> [YOUR OBJECTIVE]:
Please return the lines below verbatim, beginning at the one that has "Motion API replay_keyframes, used" and stopping after the one that has "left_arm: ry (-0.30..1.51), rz", and add no other lines.

(Collected data)
=-=-=

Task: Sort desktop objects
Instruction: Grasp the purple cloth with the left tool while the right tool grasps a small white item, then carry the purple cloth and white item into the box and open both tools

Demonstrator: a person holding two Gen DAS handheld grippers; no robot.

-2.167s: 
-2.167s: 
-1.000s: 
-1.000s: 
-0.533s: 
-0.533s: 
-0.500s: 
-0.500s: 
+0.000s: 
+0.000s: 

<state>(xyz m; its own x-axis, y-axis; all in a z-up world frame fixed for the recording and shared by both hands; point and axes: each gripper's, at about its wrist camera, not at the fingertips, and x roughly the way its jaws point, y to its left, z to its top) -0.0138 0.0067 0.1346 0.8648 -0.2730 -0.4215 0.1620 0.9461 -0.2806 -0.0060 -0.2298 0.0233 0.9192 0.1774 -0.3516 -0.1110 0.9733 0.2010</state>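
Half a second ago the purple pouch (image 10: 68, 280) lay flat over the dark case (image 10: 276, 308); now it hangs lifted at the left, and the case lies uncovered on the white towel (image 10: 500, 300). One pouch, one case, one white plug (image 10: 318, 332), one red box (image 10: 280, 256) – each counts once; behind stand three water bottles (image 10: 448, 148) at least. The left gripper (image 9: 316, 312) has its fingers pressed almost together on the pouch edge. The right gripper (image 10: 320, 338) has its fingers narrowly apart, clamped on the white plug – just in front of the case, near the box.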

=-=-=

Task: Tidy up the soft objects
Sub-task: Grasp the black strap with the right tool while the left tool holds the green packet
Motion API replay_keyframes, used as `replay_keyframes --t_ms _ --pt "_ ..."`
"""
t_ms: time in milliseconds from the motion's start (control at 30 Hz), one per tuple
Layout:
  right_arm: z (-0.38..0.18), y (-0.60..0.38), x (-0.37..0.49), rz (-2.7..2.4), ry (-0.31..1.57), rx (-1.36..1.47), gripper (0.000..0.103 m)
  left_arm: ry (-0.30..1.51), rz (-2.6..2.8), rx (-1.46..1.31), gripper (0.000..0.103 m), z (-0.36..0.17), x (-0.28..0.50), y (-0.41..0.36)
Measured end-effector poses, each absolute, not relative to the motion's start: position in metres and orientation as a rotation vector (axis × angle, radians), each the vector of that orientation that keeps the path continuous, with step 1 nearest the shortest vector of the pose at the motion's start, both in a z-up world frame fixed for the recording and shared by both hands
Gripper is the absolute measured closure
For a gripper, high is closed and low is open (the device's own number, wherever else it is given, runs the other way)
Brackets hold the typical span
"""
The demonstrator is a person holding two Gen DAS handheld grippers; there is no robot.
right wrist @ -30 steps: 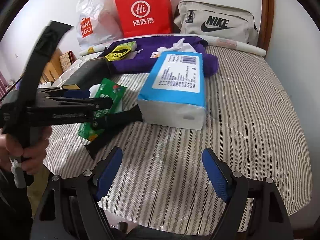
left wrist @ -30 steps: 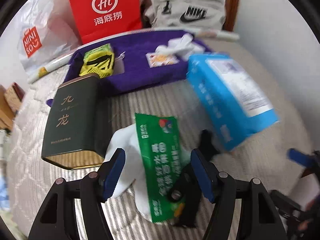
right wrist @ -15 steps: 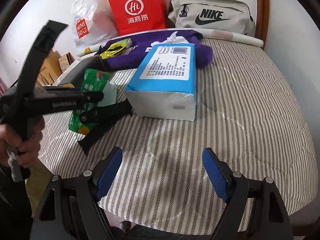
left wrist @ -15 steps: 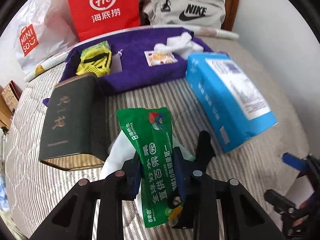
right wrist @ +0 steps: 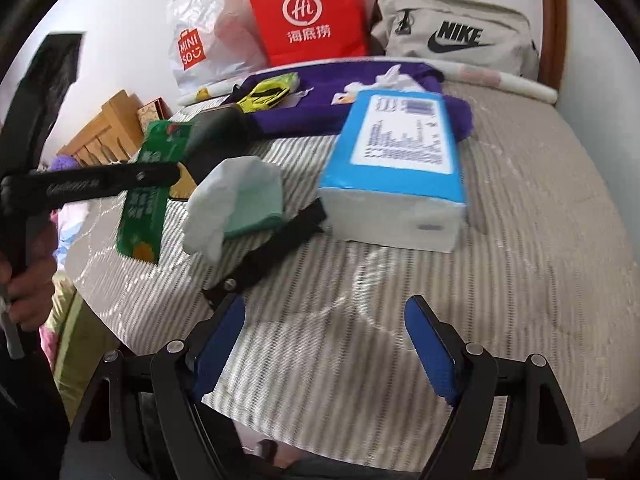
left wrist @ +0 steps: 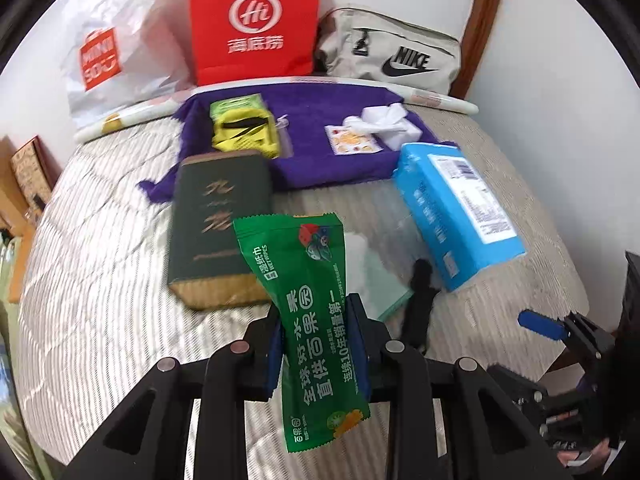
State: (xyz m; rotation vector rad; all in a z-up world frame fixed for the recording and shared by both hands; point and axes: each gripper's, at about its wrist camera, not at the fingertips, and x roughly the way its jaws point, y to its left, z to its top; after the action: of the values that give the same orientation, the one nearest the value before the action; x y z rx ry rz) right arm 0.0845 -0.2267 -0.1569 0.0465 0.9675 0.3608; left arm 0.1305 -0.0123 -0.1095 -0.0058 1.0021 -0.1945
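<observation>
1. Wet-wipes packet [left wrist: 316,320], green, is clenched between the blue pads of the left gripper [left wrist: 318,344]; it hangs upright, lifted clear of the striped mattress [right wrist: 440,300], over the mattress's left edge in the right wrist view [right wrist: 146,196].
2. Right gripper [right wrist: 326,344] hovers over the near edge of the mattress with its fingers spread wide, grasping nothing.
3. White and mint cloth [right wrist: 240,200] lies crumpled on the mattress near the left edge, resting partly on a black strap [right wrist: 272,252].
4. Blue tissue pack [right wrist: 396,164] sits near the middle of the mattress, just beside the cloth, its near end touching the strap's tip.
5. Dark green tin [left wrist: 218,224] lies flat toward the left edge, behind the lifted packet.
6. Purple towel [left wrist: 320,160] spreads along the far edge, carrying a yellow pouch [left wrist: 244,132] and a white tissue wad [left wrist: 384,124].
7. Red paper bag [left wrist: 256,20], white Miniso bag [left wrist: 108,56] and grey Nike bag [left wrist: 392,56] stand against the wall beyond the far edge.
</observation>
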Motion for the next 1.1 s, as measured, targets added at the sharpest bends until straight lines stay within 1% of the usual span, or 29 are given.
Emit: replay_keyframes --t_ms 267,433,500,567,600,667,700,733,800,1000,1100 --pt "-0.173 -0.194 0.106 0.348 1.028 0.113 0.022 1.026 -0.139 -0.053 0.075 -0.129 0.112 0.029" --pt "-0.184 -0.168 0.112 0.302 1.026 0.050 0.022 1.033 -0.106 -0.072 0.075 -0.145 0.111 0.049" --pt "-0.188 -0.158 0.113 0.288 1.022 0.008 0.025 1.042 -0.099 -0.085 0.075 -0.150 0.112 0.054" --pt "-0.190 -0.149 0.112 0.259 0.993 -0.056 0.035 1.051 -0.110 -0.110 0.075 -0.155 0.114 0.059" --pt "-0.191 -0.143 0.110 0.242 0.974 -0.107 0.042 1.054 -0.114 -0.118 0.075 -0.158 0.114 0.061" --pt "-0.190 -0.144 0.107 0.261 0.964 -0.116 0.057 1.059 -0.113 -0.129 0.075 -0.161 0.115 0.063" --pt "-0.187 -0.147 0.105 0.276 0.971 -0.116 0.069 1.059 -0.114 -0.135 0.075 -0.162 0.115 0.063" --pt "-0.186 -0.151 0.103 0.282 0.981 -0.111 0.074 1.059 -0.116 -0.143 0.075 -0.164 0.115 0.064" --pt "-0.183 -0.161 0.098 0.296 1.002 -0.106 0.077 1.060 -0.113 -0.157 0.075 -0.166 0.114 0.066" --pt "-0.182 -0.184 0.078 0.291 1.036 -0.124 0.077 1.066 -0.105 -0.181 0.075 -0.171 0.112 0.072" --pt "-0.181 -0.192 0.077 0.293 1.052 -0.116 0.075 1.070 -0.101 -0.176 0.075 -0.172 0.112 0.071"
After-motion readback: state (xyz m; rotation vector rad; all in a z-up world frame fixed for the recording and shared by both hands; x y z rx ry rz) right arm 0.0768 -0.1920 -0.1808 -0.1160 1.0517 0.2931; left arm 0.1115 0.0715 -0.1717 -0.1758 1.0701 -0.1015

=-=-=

> [ANSWER FOR THIS EXERCISE]:
Motion API replay_keyframes, used as `replay_keyframes --t_ms _ --pt "_ ..."`
"""
t_ms: time in milliseconds from the motion's start (control at 30 Hz), one per tuple
Layout:
  right_arm: z (-0.38..0.18), y (-0.60..0.38), x (-0.37..0.49), rz (-2.7..2.4), ry (-0.31..1.57), rx (-1.36..1.47), gripper (0.000..0.103 m)
  left_arm: ry (-0.30..1.51), rz (-2.6..2.8), rx (-1.46..1.31), gripper (0.000..0.103 m), z (-0.36..0.17), x (-0.28..0.50), y (-0.41..0.36)

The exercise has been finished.